Pelo menos 75 mil pessoas foram mortas antes de a guerra civil de 12 anos terminar com um acordo de paz em 1992, e El Salvador ainda sofre com altos índices de violência.
“Acho que Romero pode ajudar a unir setores da sociedade que ainda contrastam uns com os outros”, opinou o arcebispo Vincenzo Paglia, principal defensor da causa da canonização de Romero, em uma coletiva de imprensa.
O monsenhor Jesús Delgado, que era assistente de Romero quando este foi morto a tiros em plena missa, disse esperar que a beatificação inspire “todos os salvadorenhos a superar toda divisão política, social e econômica”.
Sem controle sobre as gangues de criminosos, El Salvador tem a terceira maior taxa de homicídios do mundo – 41,2 assassinatos para cada 100 mil pessoas, de acordo com a Organização das Nações Unidas (ONU).

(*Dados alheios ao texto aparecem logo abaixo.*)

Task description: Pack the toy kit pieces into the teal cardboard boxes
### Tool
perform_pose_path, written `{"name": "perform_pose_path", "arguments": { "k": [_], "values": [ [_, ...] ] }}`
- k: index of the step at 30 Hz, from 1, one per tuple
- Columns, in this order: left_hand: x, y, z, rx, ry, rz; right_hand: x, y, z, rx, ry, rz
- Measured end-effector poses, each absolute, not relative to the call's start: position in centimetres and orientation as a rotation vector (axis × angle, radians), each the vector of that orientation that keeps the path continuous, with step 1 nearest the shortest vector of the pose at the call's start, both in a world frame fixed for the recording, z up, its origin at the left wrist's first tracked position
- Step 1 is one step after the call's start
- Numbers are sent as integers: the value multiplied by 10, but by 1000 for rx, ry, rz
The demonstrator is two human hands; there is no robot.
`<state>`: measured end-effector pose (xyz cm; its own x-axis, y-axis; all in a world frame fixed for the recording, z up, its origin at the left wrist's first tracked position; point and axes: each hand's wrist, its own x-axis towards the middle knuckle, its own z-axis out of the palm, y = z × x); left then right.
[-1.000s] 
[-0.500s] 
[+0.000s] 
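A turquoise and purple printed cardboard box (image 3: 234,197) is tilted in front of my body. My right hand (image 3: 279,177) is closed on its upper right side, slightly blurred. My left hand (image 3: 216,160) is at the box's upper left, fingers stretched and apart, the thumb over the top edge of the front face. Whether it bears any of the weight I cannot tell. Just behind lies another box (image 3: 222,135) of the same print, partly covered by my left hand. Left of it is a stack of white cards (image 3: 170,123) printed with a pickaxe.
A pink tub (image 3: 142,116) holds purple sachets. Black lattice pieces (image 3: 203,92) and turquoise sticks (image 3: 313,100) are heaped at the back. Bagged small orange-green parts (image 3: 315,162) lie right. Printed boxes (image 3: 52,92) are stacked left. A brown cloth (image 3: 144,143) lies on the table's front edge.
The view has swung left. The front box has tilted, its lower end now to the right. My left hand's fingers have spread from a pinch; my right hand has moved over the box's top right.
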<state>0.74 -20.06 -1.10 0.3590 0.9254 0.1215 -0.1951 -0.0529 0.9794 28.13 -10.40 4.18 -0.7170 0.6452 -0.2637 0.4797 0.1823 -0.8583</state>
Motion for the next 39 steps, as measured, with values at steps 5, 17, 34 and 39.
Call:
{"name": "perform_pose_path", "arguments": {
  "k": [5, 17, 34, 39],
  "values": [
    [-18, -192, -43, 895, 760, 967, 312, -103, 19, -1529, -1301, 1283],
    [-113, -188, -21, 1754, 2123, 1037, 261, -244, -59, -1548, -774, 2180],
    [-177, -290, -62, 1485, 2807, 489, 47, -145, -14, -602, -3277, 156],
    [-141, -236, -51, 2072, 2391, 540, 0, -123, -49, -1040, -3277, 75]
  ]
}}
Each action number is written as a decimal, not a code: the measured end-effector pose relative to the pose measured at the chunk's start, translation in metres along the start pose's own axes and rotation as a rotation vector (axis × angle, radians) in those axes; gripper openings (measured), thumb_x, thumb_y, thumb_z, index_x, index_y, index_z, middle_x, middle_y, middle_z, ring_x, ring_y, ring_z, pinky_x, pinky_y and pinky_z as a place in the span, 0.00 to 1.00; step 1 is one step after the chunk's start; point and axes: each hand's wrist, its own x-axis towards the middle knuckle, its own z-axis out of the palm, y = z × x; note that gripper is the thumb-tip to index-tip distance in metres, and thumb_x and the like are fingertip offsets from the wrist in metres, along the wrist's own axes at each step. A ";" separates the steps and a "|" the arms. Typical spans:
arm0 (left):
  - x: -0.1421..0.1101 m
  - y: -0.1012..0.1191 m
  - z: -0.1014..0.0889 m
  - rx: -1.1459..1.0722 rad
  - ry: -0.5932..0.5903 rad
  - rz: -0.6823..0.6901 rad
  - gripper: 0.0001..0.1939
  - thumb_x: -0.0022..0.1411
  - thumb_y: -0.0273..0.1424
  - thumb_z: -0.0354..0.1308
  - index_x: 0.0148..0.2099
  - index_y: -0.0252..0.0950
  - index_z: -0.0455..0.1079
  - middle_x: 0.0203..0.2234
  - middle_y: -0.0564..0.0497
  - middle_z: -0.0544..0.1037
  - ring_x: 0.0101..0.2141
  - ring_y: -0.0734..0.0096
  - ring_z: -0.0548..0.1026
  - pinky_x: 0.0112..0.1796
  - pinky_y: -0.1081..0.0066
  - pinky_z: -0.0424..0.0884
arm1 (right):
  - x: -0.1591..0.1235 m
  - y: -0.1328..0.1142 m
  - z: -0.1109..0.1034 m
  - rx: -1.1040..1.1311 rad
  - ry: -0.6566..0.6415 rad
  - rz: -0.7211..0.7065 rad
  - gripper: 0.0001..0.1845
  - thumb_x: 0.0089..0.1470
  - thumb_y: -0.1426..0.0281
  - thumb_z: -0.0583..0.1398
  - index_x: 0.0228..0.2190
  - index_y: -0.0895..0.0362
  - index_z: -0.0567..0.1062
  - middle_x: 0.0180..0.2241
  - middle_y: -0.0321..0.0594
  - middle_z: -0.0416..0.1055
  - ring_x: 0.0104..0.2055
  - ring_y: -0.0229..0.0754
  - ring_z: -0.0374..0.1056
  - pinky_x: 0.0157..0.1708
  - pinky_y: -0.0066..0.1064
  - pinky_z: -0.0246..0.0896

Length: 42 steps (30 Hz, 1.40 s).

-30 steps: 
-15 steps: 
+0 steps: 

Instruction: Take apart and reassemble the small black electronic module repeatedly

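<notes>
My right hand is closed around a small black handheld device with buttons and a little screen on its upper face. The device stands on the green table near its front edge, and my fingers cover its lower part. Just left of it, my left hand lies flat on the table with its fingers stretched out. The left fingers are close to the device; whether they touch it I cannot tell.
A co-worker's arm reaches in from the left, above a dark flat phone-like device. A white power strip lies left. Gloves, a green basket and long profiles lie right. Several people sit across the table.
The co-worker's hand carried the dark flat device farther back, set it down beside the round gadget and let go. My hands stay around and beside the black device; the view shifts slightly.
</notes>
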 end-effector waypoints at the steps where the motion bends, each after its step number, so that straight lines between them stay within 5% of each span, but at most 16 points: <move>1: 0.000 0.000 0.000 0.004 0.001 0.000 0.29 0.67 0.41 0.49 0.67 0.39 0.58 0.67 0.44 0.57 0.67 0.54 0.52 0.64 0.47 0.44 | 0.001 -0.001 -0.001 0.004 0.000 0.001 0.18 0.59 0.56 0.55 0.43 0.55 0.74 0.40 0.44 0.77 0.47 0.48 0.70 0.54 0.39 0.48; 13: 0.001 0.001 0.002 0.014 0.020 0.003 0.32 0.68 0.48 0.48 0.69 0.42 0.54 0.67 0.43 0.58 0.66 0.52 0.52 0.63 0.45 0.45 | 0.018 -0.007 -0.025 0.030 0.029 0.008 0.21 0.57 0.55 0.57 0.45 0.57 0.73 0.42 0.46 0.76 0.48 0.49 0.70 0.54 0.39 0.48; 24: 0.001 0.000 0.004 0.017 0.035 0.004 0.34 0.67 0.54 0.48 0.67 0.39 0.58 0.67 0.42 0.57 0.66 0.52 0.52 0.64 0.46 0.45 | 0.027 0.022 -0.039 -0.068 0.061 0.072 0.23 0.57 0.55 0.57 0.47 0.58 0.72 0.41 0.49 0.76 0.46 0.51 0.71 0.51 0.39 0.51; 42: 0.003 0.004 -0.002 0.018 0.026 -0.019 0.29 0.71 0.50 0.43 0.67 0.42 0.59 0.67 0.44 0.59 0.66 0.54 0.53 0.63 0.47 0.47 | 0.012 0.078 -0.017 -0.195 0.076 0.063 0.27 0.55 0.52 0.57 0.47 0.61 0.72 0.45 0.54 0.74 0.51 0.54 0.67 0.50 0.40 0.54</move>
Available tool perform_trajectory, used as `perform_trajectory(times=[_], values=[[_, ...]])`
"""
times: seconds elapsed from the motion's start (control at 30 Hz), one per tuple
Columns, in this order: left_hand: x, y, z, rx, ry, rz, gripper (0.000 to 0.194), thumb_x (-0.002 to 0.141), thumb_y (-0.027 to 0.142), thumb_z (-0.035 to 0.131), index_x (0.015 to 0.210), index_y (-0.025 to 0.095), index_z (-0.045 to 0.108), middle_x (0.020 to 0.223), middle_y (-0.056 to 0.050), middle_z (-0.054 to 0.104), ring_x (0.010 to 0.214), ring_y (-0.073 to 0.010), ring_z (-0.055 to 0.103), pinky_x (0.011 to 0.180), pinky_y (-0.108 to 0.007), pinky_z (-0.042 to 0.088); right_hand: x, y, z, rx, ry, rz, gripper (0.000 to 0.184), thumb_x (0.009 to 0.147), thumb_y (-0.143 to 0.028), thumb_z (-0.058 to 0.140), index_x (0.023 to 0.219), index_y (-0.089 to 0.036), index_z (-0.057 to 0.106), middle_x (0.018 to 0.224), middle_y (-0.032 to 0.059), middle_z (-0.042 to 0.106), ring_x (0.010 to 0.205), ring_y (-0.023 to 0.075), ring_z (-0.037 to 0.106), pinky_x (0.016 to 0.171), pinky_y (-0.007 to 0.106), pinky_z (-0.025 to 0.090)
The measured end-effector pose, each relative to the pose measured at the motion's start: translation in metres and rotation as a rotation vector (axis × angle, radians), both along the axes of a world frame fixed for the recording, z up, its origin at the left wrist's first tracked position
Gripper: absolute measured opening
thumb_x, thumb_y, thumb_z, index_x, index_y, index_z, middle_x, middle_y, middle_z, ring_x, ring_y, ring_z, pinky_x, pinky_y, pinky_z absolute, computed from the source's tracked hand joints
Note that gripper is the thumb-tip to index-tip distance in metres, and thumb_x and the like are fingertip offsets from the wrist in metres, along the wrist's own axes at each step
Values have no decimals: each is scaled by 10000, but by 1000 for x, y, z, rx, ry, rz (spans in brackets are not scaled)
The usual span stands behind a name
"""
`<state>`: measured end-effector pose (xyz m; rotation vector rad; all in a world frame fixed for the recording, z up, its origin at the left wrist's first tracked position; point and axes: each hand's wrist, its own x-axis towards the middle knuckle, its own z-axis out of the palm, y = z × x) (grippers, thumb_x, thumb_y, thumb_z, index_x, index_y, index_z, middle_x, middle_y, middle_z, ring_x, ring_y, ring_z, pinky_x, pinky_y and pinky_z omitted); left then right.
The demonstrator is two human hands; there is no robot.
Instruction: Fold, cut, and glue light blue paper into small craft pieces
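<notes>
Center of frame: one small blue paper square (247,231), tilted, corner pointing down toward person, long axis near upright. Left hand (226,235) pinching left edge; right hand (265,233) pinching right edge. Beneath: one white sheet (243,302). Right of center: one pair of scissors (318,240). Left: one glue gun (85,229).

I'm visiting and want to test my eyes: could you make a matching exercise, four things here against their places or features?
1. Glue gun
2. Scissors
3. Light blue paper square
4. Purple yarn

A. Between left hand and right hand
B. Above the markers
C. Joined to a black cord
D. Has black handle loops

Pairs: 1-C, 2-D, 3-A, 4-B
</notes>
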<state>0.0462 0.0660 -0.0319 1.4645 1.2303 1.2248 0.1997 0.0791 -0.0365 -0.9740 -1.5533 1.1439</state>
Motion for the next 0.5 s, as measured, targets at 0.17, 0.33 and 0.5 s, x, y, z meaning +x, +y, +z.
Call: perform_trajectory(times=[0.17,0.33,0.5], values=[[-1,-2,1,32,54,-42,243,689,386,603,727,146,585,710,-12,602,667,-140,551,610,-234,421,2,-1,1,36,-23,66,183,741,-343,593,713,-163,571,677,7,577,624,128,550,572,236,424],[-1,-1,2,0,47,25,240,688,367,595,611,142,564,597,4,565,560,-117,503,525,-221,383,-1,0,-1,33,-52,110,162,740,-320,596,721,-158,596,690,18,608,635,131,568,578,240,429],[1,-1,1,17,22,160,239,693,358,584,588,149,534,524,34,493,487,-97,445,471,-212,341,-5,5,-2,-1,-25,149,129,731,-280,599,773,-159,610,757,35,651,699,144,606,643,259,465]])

Segundo um estudo, cerca de 73 mil pessoas morreram no país desde o fim da guerra civil, quase o mesmo número de vítimas fatais durante o conflito.
A cerimônia de beatificação deve acontecer nos próximos meses na capital, San Salvador. O papa excluiu a possibilidade de presidi-la, dizendo que ela será realizada por uma autoridade do Vaticano.